The problem of solipsism is a problem of absolute skepticism or radical doubt, and, unlike so many philosophical problems, did not occur at all to the premodern philosophers.
It arose with Descartes and continued through the Locke and the empiricists. The argument, crudely put, is that because our senses cannot be trusted entirely, only intuition or "immediate" reason provides a firm basis for knowledge. Though Locke, et al, took "experience" to be the basis of knowledge, it remained "within" the mind in the form of "ideas" and not "real external objects." Thus "empiricism" can evolve from Locke to the "near solipsism" of Berkeley.
Such radical doubt cannot be "disproven" or terminally "falsified" for the simple reason that nothing can. It is quite easy to begin with radical doubt and logically wind up with solipsism.
The main argument against is thus that it is historically anomalous and seems to carry out its own reductio ad absurdum. Thereby casting doubt on Descartes's first principles. It seems an "absurd" overreaching of "reason" as prior to "sensation" and "common sense."
The best argument from "common sense" is probably Thomas Reid's. Since any logical system will require some axiomatic grounding, why do we accept as evidence Descartes's absolute priority of "reason" and radical doubt over "sense"? Reid claims that both are distinct and equally valid sources of "evidence," and the sense is prior. Interestingly, even in the 18th century Reid cited child development as a source of proof.
It you assume as first principle a validity of "sense" and "common sense" you have no problem with the existence of the world and other minds in the world.
The main objections against solipsism are neither logical arguments nor scientific evidence. The main objection comes from pragmatics: A solipsist does not act in his daily life according to solipsism, denying the existence of other people or of physical objects.
There exists a well known episode where Samuel Johnson refutes in a pragmatic way a solipsistic position ascribed to bishop Berkeley http://www.samueljohnson.com/refutati.html
Thanks to @conifold: For a discussion of solipsism see
I believe that the nearest one can get to an argument against solipsism is that it is hard to account for a deep sense of either surprise or mystery when dealing with others if they are a creation of one's own mind.
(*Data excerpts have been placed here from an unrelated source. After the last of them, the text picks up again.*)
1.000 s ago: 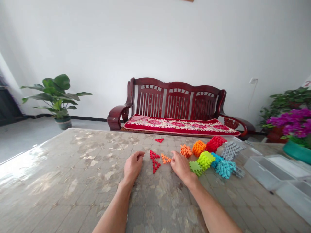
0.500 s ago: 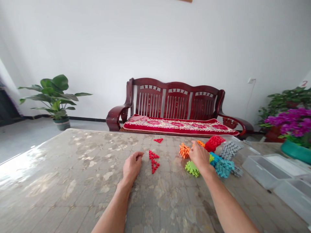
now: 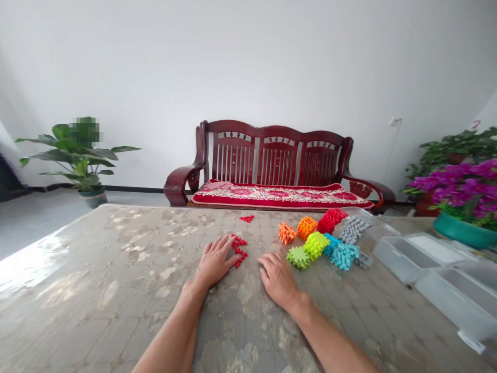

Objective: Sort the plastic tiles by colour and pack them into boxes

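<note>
On the patterned table [image 3: 155,290], a joined group of red triangular pieces [image 3: 239,250] lies beside my left hand [image 3: 216,261]. That hand rests with its fingers spread, the tips touching the left edge of the red pieces. Another red triangle [image 3: 247,218] lies farther back by itself. My right hand [image 3: 278,277] is to the right of the red group, its fingers curled downward; whether they hold something is hidden. Nearest to it are a light green stack [image 3: 298,257], a yellow-green stack [image 3: 316,245] and an orange cluster [image 3: 287,233].
More orange [image 3: 306,228], red [image 3: 332,220], blue [image 3: 345,255] and grey [image 3: 355,229] stacks sit at the right. Beyond them are clear plastic boxes [image 3: 407,257] and a teal flower pot [image 3: 464,231]. A wooden bench [image 3: 277,171] stands behind the table.
My right hand has moved left and nearer, away from the orange and green stacks. My left hand has opened and reached onto the red group. The view has shifted slightly.
</note>
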`<state>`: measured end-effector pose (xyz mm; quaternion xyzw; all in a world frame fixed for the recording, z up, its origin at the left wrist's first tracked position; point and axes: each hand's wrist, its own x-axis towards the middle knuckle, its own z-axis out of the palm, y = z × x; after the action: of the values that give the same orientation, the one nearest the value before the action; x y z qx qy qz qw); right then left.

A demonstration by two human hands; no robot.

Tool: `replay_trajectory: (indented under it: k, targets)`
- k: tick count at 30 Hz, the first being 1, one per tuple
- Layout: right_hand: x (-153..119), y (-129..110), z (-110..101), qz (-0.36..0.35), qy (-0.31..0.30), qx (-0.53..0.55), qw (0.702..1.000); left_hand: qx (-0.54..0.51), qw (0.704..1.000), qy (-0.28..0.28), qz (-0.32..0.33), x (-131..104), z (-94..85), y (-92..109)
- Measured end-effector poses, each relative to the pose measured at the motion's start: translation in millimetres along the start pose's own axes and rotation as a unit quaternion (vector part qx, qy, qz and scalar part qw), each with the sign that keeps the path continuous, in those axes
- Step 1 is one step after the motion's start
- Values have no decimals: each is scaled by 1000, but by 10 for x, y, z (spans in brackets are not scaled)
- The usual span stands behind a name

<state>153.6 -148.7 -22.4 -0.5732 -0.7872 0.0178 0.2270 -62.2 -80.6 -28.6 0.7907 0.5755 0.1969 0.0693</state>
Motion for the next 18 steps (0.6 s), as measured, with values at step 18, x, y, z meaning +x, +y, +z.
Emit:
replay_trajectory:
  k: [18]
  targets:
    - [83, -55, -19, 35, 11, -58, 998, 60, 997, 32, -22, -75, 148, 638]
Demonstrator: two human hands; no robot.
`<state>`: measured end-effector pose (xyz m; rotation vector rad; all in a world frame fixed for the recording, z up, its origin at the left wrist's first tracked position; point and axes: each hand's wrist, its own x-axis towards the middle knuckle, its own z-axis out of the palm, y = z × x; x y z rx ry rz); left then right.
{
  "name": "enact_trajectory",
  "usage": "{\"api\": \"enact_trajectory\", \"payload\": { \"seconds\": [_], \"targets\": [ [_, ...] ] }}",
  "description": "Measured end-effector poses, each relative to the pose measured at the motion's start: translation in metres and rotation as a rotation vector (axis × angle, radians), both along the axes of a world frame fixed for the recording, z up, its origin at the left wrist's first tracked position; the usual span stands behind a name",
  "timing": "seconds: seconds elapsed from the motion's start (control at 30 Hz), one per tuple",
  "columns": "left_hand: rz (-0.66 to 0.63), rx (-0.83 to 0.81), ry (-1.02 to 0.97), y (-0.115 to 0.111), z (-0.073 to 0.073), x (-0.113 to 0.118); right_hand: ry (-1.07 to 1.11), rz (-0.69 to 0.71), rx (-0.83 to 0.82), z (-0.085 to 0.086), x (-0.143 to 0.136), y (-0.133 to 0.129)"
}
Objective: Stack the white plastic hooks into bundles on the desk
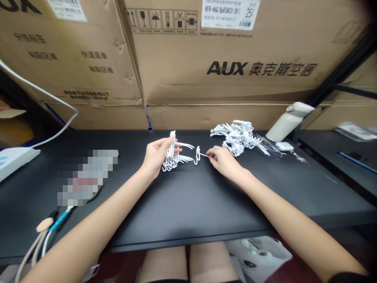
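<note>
My left hand [155,154] is closed around a bundle of white wire hooks [170,162], held just above the black table. Their curved ends hang below the fingers and several straight ends point right. My right hand [223,160] pinches the straight end of a single white wire hook [197,154] between thumb and fingers. The curved part of that hook faces the bundle, a small gap away from the hand-held bunch. Behind my right hand lies a loose pile of similar white wire hooks [240,135], tangled together.
Large cardboard boxes [250,51] wall off the back of the black table [188,212]. A pale bottle [287,122] stands back right, near a white earbud case [284,146]. At left lie a blurred-out phone-like object [91,173], its cable [60,221] and a white power strip [17,159].
</note>
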<state>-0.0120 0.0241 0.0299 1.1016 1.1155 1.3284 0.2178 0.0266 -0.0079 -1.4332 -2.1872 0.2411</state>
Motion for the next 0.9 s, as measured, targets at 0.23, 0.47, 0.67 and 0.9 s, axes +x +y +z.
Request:
{"api": "enact_trajectory", "payload": {
  "seconds": [0.23, 0.47, 0.67, 0.9],
  "targets": [
    [-0.097, 0.131, 0.162, -0.012, 0.006, 0.005, 0.345, -0.019, 0.113, 0.006, 0.008, 0.006],
    [-0.157, 0.212, 0.198, -0.014, 0.002, 0.005, 0.593, 0.126, 0.147, 0.016, -0.012, -0.011],
    [-0.196, 0.238, 0.21, -0.012, -0.005, 0.006, 0.58, 0.19, 0.107, 0.017, -0.015, -0.016],
    [-0.236, 0.255, 0.239, -0.012, -0.006, 0.005, 0.457, 0.283, 0.215, 0.014, -0.017, -0.016]
  ]
}}
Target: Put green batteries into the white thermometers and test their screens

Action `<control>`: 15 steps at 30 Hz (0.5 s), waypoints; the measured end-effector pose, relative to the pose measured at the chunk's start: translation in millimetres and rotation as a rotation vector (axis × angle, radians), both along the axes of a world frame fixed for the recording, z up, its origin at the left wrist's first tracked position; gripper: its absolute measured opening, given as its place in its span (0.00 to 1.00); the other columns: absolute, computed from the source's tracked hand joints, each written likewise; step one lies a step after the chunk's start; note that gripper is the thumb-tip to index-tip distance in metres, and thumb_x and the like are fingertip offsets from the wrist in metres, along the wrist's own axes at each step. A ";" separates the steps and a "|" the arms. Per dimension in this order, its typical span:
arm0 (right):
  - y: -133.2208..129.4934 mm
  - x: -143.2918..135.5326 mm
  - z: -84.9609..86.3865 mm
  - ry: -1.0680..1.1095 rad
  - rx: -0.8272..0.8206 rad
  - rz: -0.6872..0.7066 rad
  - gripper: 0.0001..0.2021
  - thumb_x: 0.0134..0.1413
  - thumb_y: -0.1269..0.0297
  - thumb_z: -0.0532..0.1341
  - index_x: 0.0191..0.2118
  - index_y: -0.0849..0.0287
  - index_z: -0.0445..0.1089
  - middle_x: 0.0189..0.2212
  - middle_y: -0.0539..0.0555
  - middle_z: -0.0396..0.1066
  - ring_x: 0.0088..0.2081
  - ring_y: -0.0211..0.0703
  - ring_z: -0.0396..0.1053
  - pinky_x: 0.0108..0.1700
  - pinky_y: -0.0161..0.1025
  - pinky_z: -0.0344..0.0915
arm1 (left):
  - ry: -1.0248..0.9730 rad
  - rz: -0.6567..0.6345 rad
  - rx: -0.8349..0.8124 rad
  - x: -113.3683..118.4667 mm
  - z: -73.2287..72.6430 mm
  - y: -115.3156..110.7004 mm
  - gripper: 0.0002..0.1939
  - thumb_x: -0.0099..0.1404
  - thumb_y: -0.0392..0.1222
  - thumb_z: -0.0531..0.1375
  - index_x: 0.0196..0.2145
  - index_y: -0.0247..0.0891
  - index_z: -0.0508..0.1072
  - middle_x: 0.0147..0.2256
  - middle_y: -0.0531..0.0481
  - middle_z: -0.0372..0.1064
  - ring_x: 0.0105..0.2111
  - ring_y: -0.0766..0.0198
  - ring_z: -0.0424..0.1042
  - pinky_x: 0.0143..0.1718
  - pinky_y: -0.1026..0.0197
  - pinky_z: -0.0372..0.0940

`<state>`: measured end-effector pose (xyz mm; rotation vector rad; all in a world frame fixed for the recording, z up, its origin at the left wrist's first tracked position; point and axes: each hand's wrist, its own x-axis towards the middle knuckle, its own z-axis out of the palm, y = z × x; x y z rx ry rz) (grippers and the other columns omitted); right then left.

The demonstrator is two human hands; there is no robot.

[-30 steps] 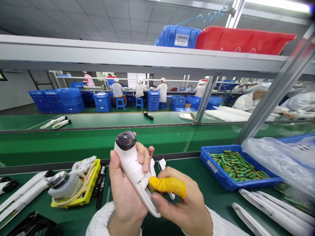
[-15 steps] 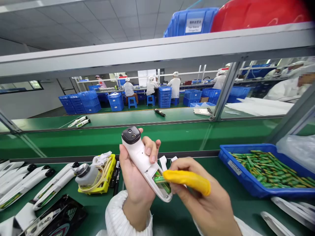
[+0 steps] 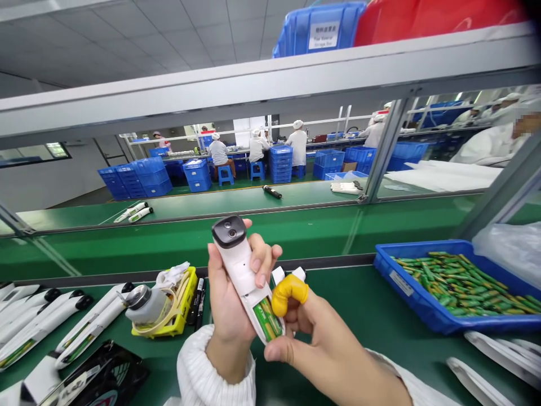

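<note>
A white handheld thermometer point(image 3: 242, 265) with a black two-lens head lies tilted in my left hand point(image 3: 230, 304), its fingers wrapped round the body. Its battery compartment faces up, uncovered, with green batteries point(image 3: 267, 319) lying inside. My right hand point(image 3: 315, 332) closes about the lower end of the thermometer. The thumb touches the bottom tip, and the bent index finger, in a yellow finger cot point(image 3: 289, 293), presses at the compartment's right edge. Its other fingers are partly hidden behind. Small white parts point(image 3: 296, 274) stick up beyond the right hand.
A blue tray point(image 3: 426, 316) of green batteries stands at right, with white covers point(image 3: 475, 380) before it. At left are more white thermometers point(image 3: 91, 316), a yellow basket point(image 3: 186, 307) with a bottle, black markers point(image 3: 197, 301) and a black box point(image 3: 101, 375). A metal-framed shelf point(image 3: 253, 93) crosses above.
The battery that my right hand held at the compartment now lies inside it. My right index finger has bent, and the thumb has moved to the thermometer's lower tip.
</note>
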<state>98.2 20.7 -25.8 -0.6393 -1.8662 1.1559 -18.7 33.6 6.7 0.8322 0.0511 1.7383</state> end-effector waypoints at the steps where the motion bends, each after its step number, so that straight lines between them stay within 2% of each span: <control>1: -0.1 -2.3 -3.0 0.038 -0.096 0.016 0.11 0.53 0.59 0.64 0.37 0.56 0.63 0.30 0.49 0.66 0.29 0.36 0.65 0.30 0.31 0.65 | 0.009 -0.005 -0.005 2.3 -2.0 0.7 0.27 0.73 0.53 0.38 0.43 0.37 0.72 0.21 0.57 0.55 0.19 0.76 0.55 0.43 0.64 0.66; 2: -0.5 -4.3 -5.5 0.063 -0.155 0.009 0.10 0.53 0.60 0.64 0.38 0.56 0.63 0.30 0.49 0.66 0.30 0.37 0.65 0.30 0.32 0.65 | 0.031 0.008 -0.008 4.2 -4.4 2.0 0.25 0.72 0.53 0.40 0.42 0.38 0.72 0.22 0.57 0.56 0.20 0.75 0.58 0.43 0.64 0.66; 4: -1.7 -6.2 -6.9 0.044 -0.165 -0.060 0.08 0.52 0.62 0.63 0.36 0.56 0.63 0.30 0.49 0.66 0.30 0.37 0.64 0.31 0.33 0.64 | 0.093 0.092 -0.006 5.7 -9.6 6.0 0.20 0.70 0.56 0.47 0.41 0.41 0.71 0.27 0.55 0.61 0.25 0.73 0.63 0.41 0.65 0.67; 6: -1.8 -3.6 -2.6 -0.106 -0.062 -0.147 0.07 0.53 0.62 0.61 0.34 0.56 0.63 0.29 0.49 0.66 0.29 0.38 0.63 0.30 0.34 0.63 | 0.203 0.205 -0.034 3.0 -14.2 11.6 0.16 0.66 0.57 0.54 0.40 0.43 0.70 0.32 0.54 0.65 0.30 0.70 0.66 0.34 0.68 0.67; 9: 7.0 15.4 10.2 -0.392 0.158 -0.259 0.06 0.57 0.59 0.58 0.37 0.55 0.66 0.33 0.52 0.69 0.32 0.42 0.66 0.35 0.39 0.64 | 0.462 0.321 -0.123 -8.3 -18.0 20.5 0.15 0.64 0.54 0.58 0.43 0.43 0.68 0.34 0.52 0.68 0.27 0.70 0.67 0.25 0.70 0.64; 12: 35.4 64.6 15.1 -0.546 0.239 -0.472 0.12 0.61 0.56 0.52 0.45 0.55 0.67 0.40 0.55 0.72 0.38 0.47 0.70 0.42 0.43 0.66 | 0.791 0.429 -0.178 -24.1 -20.2 29.2 0.24 0.65 0.54 0.56 0.55 0.45 0.59 0.36 0.49 0.72 0.28 0.66 0.71 0.27 0.66 0.67; 14: 63.4 116.8 7.7 -0.683 0.232 -0.639 0.14 0.61 0.59 0.51 0.47 0.56 0.68 0.42 0.57 0.73 0.43 0.50 0.71 0.46 0.45 0.66 | 1.008 0.483 -0.221 -34.6 -22.7 35.5 0.26 0.66 0.56 0.53 0.58 0.45 0.55 0.38 0.48 0.72 0.30 0.62 0.73 0.30 0.62 0.68; 15: 77.6 146.6 0.9 -0.779 0.195 -0.723 0.13 0.59 0.63 0.52 0.45 0.57 0.69 0.42 0.58 0.74 0.44 0.51 0.72 0.47 0.45 0.66 | 1.099 0.497 -0.248 -39.6 -24.5 38.7 0.26 0.66 0.57 0.53 0.57 0.45 0.56 0.38 0.47 0.72 0.31 0.60 0.74 0.30 0.61 0.68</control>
One may, of course argue (as the creationists do about evidence for evolution) that things were arranged so as to permit surprise - but the further you pursue that line of reasoning the thinner the sense of substance to the stance gets. One eventually arrives at the point where the stance has no explanatory power because of all of the extraordinary wherefores and whereas's which must be included to keep the solipsist stance meaningful.